### Task brief
Copy all the lines of the data that include the word "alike".

─── Task material ───

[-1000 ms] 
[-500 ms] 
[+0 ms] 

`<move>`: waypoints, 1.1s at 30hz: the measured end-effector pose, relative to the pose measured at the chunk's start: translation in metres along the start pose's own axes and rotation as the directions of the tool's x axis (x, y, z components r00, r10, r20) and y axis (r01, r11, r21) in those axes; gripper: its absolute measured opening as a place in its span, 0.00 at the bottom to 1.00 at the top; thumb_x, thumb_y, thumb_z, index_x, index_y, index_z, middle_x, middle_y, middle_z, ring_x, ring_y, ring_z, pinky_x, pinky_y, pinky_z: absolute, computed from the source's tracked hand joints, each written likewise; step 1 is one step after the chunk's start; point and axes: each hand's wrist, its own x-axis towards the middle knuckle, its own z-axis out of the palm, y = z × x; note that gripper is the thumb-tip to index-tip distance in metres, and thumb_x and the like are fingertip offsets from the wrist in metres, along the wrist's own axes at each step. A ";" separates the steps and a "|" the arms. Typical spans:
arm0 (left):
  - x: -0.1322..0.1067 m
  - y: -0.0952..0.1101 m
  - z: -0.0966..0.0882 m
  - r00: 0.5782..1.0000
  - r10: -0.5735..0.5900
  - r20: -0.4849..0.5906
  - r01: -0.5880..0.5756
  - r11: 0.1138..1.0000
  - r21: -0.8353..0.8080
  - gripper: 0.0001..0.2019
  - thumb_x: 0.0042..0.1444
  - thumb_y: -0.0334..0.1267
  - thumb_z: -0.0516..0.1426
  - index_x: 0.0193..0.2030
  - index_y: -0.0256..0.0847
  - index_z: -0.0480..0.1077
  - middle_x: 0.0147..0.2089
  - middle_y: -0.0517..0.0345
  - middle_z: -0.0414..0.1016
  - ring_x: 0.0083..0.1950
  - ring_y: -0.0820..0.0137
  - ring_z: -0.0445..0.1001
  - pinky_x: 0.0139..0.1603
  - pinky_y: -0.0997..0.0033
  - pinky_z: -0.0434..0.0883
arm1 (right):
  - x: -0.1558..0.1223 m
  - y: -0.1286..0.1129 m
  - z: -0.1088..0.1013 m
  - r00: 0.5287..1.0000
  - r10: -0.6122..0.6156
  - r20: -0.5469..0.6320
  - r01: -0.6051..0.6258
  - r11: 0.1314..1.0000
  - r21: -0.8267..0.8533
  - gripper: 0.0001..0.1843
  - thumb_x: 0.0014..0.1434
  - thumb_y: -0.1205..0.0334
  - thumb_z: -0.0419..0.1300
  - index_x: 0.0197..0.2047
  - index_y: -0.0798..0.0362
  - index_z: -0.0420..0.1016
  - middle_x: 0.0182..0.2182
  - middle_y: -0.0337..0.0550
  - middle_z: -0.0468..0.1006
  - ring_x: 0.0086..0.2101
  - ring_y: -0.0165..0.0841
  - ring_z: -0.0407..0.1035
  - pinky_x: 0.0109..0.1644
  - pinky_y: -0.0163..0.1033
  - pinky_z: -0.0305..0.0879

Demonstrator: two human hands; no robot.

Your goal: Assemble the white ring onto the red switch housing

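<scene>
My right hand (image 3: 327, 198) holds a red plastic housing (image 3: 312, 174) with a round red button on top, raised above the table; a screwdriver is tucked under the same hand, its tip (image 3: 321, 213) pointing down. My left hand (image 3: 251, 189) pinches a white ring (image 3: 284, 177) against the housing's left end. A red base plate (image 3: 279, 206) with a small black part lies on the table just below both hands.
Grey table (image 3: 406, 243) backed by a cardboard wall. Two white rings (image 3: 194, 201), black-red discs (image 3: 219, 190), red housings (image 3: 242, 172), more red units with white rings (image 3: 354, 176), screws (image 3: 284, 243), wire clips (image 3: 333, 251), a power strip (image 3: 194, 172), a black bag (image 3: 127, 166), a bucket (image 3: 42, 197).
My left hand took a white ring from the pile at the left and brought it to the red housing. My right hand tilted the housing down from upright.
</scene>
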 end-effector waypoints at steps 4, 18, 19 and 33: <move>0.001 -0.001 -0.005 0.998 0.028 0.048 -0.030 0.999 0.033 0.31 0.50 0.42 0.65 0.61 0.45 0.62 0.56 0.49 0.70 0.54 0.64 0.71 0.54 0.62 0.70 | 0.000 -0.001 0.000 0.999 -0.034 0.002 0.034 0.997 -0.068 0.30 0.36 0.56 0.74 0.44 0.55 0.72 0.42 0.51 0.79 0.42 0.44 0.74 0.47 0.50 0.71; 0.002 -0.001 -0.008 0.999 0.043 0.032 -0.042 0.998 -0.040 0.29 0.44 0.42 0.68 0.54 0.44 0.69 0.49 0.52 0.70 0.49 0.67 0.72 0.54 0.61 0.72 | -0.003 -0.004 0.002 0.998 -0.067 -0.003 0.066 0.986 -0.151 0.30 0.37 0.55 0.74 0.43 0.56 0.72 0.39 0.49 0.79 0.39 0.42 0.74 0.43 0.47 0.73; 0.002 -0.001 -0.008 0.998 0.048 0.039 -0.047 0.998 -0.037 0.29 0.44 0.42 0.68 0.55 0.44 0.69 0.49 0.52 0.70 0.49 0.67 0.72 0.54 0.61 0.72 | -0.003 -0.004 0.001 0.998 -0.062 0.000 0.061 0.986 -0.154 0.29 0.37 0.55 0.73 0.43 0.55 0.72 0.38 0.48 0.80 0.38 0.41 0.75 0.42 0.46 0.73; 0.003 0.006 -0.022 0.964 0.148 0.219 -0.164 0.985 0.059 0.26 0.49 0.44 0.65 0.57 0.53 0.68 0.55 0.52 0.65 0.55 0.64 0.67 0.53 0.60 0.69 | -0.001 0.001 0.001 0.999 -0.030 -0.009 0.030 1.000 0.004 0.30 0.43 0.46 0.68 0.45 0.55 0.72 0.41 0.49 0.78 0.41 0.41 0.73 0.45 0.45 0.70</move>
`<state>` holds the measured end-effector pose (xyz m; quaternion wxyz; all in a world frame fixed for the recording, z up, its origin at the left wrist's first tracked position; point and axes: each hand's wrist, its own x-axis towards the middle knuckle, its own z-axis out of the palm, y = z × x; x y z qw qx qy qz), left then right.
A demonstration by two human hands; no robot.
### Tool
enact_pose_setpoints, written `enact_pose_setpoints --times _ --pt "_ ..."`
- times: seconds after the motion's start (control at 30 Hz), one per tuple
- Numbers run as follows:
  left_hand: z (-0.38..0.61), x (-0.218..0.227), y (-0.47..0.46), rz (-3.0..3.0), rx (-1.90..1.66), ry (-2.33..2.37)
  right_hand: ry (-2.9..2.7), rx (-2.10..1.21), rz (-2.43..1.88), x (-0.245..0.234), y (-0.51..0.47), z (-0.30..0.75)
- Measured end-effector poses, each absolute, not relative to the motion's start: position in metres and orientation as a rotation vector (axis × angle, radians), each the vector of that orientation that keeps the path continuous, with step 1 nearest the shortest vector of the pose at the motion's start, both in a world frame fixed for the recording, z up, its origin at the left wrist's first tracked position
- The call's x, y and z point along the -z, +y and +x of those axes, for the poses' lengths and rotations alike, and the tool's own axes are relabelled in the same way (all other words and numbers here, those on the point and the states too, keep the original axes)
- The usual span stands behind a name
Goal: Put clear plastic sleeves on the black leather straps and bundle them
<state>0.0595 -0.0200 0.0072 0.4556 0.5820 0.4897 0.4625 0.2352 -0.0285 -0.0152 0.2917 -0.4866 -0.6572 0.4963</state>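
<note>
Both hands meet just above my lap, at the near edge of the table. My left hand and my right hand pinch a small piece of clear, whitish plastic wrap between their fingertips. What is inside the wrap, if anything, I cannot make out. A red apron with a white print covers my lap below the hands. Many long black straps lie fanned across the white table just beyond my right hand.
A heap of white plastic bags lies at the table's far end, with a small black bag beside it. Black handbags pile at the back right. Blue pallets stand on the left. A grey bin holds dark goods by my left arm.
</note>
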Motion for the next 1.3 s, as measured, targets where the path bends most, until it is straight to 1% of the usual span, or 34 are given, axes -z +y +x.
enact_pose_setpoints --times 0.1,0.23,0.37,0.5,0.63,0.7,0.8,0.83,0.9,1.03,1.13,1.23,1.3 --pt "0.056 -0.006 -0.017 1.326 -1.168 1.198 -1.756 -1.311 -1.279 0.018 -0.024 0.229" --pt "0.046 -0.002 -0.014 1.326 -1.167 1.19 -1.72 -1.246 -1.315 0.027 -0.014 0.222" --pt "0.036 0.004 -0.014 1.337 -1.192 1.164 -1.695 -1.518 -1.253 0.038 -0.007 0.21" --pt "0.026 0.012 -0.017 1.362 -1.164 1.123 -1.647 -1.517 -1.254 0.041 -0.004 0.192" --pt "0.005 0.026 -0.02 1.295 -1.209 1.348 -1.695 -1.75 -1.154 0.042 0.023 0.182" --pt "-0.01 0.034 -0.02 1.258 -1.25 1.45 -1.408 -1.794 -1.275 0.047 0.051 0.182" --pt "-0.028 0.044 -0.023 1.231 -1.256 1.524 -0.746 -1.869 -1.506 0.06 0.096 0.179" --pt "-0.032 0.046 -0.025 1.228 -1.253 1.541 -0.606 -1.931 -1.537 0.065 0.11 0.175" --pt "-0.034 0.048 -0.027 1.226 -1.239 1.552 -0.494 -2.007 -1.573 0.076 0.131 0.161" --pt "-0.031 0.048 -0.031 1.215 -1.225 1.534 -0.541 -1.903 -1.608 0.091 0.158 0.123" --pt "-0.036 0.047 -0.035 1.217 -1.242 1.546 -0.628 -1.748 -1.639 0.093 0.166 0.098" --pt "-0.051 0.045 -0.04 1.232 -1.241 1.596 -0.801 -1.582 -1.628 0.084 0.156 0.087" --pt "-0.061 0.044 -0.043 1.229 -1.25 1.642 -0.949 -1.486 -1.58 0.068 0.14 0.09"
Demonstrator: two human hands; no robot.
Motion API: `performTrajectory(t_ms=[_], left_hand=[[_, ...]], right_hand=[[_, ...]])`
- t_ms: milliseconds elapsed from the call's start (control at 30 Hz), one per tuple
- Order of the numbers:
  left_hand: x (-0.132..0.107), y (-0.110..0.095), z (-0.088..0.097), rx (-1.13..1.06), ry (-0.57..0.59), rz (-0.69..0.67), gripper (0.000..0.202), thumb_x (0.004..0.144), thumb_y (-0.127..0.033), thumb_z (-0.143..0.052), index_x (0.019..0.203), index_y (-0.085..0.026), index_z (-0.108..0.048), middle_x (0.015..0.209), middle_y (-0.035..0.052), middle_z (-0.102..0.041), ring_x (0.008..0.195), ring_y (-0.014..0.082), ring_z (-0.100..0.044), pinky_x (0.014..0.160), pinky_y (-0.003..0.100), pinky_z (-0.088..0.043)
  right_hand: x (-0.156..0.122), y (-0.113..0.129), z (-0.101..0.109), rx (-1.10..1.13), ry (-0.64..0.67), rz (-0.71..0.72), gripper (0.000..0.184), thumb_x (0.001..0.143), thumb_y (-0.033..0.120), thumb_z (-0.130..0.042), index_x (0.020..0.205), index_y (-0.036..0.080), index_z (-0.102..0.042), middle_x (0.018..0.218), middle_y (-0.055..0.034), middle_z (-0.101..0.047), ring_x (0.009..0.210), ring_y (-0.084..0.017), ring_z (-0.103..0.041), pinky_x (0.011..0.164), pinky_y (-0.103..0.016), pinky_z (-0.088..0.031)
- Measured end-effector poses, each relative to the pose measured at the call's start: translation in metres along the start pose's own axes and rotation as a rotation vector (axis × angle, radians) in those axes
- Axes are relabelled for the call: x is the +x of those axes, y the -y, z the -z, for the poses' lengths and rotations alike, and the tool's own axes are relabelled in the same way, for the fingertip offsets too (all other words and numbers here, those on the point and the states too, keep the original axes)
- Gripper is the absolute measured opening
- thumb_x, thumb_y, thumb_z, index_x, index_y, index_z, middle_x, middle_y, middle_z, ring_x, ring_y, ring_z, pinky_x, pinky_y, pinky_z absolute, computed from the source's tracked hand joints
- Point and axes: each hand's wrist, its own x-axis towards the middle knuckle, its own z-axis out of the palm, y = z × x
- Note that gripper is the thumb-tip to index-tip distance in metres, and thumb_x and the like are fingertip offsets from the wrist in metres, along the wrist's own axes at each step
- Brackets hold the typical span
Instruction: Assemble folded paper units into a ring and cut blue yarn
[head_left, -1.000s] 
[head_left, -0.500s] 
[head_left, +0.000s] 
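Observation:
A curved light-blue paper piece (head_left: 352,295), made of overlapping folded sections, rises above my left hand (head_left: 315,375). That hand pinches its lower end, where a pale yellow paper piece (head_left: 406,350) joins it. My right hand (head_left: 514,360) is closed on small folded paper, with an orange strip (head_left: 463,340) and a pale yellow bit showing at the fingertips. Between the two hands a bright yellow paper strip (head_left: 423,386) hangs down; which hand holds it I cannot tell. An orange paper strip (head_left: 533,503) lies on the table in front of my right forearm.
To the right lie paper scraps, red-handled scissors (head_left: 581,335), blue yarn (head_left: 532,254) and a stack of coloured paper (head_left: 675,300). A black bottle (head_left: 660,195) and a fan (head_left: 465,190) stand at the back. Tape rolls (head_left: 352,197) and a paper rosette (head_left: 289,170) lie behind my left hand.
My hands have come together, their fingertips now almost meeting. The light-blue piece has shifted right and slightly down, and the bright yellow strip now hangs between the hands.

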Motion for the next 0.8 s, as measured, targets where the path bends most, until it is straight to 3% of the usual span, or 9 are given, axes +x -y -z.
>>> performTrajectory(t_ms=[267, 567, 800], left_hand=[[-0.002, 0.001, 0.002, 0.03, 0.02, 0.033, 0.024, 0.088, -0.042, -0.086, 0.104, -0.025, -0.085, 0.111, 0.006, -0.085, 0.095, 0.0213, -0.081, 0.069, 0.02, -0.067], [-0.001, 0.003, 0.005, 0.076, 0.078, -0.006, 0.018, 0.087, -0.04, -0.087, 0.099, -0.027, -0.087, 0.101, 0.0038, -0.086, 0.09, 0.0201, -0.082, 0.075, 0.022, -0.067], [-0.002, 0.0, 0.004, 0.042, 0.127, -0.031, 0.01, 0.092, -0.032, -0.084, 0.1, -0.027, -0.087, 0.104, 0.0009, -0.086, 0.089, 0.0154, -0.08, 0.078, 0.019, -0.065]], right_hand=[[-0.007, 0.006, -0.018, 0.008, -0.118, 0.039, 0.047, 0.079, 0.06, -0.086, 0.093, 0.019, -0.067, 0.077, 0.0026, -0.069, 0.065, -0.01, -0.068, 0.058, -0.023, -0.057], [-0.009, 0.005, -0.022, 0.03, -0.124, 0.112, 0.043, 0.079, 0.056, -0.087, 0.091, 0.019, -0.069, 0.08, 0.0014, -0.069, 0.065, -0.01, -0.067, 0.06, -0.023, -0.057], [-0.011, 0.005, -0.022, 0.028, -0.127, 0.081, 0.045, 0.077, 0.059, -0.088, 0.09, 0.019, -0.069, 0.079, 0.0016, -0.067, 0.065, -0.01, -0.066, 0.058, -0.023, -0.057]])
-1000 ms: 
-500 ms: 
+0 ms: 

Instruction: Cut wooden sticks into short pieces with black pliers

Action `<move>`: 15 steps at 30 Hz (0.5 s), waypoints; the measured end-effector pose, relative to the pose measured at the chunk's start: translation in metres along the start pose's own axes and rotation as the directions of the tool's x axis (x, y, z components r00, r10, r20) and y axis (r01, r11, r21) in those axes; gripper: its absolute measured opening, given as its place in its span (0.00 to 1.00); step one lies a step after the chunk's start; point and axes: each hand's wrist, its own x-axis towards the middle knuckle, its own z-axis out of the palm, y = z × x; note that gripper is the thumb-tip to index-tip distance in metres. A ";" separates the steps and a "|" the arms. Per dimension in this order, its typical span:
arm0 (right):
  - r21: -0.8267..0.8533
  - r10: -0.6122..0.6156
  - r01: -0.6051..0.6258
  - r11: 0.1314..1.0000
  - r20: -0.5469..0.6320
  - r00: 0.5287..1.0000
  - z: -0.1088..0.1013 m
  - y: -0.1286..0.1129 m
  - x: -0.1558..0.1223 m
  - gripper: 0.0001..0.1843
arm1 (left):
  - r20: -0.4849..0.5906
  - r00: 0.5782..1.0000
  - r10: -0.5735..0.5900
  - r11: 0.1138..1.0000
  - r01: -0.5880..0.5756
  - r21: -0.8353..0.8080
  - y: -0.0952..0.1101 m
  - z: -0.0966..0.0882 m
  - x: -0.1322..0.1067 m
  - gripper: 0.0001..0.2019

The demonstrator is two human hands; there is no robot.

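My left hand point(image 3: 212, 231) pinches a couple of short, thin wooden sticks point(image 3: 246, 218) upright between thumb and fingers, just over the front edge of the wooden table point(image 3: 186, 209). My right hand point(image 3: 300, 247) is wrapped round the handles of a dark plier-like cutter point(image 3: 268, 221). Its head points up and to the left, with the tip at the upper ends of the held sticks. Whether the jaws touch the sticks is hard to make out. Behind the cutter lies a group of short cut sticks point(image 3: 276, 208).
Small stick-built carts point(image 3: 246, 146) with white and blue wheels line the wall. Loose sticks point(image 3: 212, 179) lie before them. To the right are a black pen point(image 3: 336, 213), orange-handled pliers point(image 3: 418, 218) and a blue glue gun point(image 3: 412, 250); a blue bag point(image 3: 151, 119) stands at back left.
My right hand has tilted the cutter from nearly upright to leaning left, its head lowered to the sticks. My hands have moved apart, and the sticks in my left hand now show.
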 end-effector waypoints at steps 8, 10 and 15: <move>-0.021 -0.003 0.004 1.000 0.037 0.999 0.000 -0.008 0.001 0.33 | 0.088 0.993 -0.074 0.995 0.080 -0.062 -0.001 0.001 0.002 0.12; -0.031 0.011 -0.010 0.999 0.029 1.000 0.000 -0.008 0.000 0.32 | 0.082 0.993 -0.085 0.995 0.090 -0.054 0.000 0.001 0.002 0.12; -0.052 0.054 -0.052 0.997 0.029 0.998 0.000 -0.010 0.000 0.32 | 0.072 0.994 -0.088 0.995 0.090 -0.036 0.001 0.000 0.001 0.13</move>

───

### Problem solution
- The call's x, y and z point along the -z, +y and +x of those axes, for the poses' lengths and rotations alike, and the tool's own axes are relabelled in the same way (all other words and numbers here, those on the point and the states too, keep the original axes)
- Axes are relabelled for the call: x is the +x of those axes, y the -y, z the -z, for the poses' lengths and rotations alike, and the tool's own axes are relabelled in the same way, for the fingertip offsets too (all other words and numbers here, those on the point and the states too, keep the original axes)

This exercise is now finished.